Randomly Weighted $d-$complexes: Minimal Spanning Acycles and Persistence Diagrams

A weighted $d-$complex is a simplicial complex of dimension $d$ in which each face is assigned a real-valued weight. We derive three key results here concerning persistence diagrams and minimal spanning acycles (MSAs) of such complexes. First, we establish an equivalence between the MSA face-weights and \emph{death times} in the persistence diagram. Next, we show a novel stability result for the MSA face-weights which, due to our first result, also holds true for the death and birth times, separately. Our final result concerns a perturbation of a mean-field model of randomly weighted $d-$complexes.
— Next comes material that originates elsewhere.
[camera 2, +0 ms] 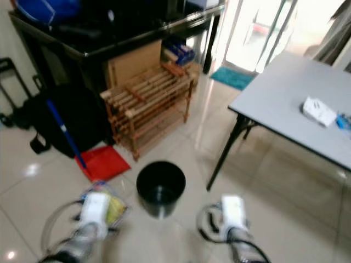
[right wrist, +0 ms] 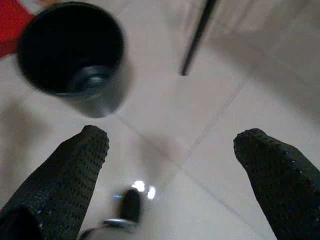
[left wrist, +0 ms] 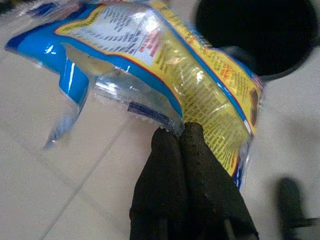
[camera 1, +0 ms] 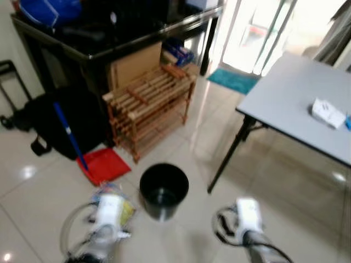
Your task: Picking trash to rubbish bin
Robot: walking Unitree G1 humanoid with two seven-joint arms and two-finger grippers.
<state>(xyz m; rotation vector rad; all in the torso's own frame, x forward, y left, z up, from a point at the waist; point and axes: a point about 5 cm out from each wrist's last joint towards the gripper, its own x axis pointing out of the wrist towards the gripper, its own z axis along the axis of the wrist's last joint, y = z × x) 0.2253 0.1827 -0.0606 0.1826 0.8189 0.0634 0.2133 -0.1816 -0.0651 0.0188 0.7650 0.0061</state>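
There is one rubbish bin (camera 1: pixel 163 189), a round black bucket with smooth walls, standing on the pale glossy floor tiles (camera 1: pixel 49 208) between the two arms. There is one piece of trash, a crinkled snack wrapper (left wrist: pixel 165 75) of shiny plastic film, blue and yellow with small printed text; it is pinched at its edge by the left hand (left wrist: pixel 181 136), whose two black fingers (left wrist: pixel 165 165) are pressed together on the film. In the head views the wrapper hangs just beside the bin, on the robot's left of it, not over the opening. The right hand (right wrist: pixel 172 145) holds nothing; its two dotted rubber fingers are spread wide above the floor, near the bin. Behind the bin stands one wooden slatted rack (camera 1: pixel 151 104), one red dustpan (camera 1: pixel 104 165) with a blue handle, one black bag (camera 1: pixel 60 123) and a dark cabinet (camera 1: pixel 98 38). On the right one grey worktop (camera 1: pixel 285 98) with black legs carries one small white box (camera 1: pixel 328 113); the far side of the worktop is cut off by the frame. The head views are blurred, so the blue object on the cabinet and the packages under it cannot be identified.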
The $d-$face weights here are perturbation of some i.i.d. distribution while all the lower-dimensional faces have a weight of $0$. If the perturbations decay sufficiently quickly, we show that suitably scaled extremal nearest face-weights, face-weights of the $d-$MSA, and the associated death times converge to an inhomogeneous Poisson point process. This result completely characterizes the extremal points of persistence diagrams and MSAs. The point process convergence and the asymptotic equivalence of three point processes are new for any weighted random complex model, including even the non-perturbed case. Lastly, as a consequence of our stability result, we show that Frieze's $\zeta(3)$ limit for random minimal spanning trees and the recent extension to random MSAs by Hino and Kanazawa also hold in suitable noisy settings.